Methods: Participants in the CANVAS trial were categorized into low, medium, and high risk for HF using the WATCH-DM score (for participants without prevalent HF) and the TRS-HF _DM score (for all participants). The outcome of interest was time to first HF hospitalization. The treatment effect of canagliflozin vs placebo for HF hospitalization was compared across risk strata.

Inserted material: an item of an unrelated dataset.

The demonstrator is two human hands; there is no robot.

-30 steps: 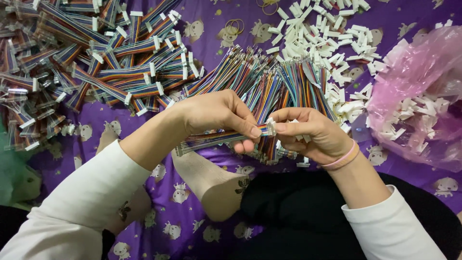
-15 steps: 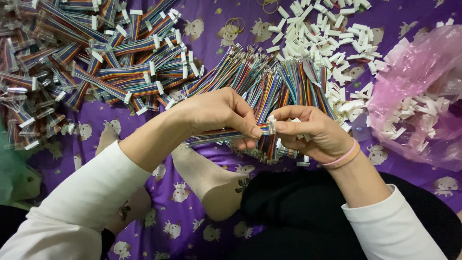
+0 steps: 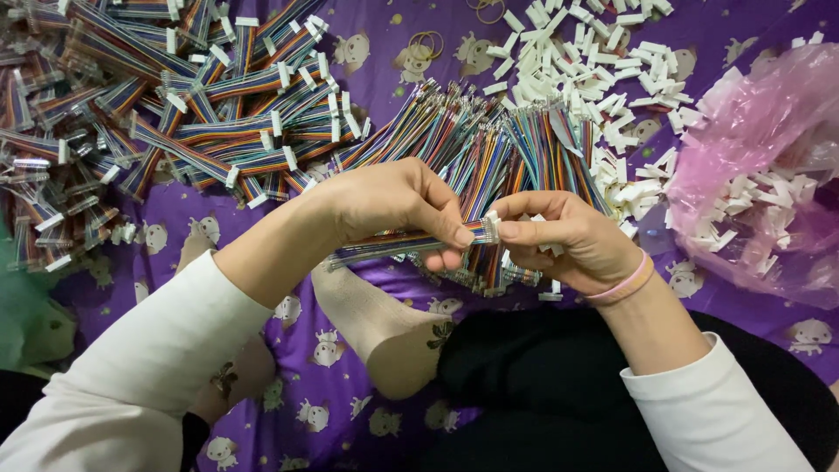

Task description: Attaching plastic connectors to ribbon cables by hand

Results: Among 10,137 participants with available HF data, 1,446 (14.3%) had HF at baseline. Among participants without baseline HF, WATCH-DM risk category did not modify the treatment effect of canagliflozin (vs placebo) on HF hospitalization (P interaction = 0.56). However, the absolute and relative risk reduction with canagliflozin was numerically greater in the high-risk group (cumulative incidence, canagliflozin vs placebo: 8.1% vs 12.7%; HR: 0.62 [95% CI: 0.37-0.93]; P = 0.03; number needed to treat: 22) than in the low- and intermediate-risk groups. When overall study participants were categorized according to the TRS-HF _DM score, a statistically significant difference in the treatment effect of canagliflozin across risk strata was observed (P interaction = 0.04). Canagliflozin significantly reduced the risk of HF hospitalization by 39% in the high-risk group (HR: 0.61 [95% CI: 0.48-0.78]; P < 0.001; number needed to treat: 20) but not in the intermediate- or low-risk groups.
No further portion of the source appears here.